Haydn, of course, has been essential in the development of the European classical music tradition and has developed the art and craft of many musical forms, including the string quartet, the piano trio, or the symphony, and shaping the future of music to come. It is said that he was often called “Father of the Symphony” and “Father of the String Quartet”. We cannot doubt that. A prolific composer, Haydn wrote over 450 works, from 104 symphonies and 50 concertos to 84 string quartets, 24 stage works, and 12 masses.
Haydn spent much of his career as a court musician, and although he was often isolated from composers and trends, his music circulated enough for him to be one of the most celebrated composers in Europe. Today he represents the musical heritage of Austria. Haydn had what we could perhaps define as a banal composer life when compared to some of his more flamboyant successors — Liszt for instance. Bach’s composer’s life was perhaps banal too.
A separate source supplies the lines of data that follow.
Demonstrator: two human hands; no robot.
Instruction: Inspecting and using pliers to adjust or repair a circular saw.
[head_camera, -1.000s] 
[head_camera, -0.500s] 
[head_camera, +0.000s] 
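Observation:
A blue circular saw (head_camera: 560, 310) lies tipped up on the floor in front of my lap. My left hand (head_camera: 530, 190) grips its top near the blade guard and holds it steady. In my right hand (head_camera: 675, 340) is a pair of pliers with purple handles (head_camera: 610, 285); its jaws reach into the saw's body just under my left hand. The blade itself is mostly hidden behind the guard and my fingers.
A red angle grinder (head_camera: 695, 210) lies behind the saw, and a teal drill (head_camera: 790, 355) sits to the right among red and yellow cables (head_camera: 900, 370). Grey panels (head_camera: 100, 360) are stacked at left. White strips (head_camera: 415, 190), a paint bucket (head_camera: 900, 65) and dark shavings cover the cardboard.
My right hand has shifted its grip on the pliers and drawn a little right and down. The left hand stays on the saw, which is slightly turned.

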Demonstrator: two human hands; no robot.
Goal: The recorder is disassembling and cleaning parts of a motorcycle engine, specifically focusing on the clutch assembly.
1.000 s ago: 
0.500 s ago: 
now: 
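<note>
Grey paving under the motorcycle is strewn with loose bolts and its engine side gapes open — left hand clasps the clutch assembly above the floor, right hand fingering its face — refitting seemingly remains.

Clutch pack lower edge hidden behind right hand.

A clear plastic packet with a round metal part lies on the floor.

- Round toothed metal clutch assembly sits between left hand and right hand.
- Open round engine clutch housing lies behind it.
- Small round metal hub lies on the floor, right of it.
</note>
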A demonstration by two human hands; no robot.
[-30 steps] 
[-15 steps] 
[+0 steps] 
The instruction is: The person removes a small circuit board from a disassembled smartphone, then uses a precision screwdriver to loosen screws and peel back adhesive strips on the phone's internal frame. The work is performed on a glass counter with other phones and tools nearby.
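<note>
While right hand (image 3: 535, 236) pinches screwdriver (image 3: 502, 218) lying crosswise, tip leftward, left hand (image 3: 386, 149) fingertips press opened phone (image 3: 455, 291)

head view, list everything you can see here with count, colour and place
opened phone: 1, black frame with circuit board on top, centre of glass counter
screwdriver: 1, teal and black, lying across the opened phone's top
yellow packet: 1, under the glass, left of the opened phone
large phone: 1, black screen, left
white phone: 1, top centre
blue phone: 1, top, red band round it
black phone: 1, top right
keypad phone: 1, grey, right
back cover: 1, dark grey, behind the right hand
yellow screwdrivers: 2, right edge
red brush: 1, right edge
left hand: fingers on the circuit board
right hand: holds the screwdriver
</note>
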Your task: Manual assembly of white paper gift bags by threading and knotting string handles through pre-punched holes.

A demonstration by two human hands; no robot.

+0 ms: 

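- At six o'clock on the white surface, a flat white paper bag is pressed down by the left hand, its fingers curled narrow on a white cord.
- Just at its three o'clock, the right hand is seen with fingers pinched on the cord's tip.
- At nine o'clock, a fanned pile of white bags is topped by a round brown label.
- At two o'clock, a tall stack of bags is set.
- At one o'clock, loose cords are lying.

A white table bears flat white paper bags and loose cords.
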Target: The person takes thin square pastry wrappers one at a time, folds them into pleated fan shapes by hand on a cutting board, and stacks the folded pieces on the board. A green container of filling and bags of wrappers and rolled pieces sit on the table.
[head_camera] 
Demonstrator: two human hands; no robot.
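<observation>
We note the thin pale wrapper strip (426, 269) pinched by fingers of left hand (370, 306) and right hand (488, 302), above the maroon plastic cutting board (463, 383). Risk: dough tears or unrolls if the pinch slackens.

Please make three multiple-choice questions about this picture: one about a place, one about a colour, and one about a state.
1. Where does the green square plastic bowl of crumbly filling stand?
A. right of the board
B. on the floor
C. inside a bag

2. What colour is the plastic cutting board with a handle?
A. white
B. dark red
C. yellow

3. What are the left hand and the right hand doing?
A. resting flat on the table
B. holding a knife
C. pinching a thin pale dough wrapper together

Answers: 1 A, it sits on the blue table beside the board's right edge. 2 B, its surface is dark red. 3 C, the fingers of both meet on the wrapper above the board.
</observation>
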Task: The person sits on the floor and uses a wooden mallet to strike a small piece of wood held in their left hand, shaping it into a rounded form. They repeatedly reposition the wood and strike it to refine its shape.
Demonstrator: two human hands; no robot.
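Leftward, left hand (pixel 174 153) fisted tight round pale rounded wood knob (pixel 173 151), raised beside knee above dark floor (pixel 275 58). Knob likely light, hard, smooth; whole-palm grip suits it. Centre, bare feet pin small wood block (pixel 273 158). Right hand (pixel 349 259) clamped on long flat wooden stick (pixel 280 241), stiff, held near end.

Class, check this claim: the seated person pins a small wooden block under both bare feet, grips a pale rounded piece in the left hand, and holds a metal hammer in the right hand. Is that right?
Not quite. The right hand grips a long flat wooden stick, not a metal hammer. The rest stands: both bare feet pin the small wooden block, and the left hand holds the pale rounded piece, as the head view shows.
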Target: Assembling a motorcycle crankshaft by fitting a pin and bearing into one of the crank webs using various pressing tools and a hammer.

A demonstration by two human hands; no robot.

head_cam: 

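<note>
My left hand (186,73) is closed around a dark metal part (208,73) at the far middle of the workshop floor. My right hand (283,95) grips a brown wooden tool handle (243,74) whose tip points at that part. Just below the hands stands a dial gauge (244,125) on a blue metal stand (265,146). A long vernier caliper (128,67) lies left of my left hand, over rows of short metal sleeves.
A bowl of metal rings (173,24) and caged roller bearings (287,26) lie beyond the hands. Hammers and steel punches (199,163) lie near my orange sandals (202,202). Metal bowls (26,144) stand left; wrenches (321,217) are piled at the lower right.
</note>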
And yet, look at what both have achieved.
Haydn’s music is full of humour — his Symphony No. 94 also known as Surprise Symphony is a great example of that — and elements of fine intelligence — his Symphony No. 45 also known as Farewell Symphony, is another example of creative display.
Joseph Haydn: Symphony no. 45 Farewell Symphony – Sinfonia Rotterdam/ Conrad van Alphen
After such a vibrant observation of a fertile composer whose role and influence on his contemporaries and his followers has been so important, why is it that he did not make it through the first rounds of musical discovery, and came only after Bach, Mozart, and Beethoven? Perhaps the reason we do not talk about Haydn as much as his contemporaries, such as Mozart, is that he did thrive for the smokes and mirrors and all the fireworks. Or perhaps he did and us, his successors, are not giving him the credit and attention he deserves, and take his attention for granted?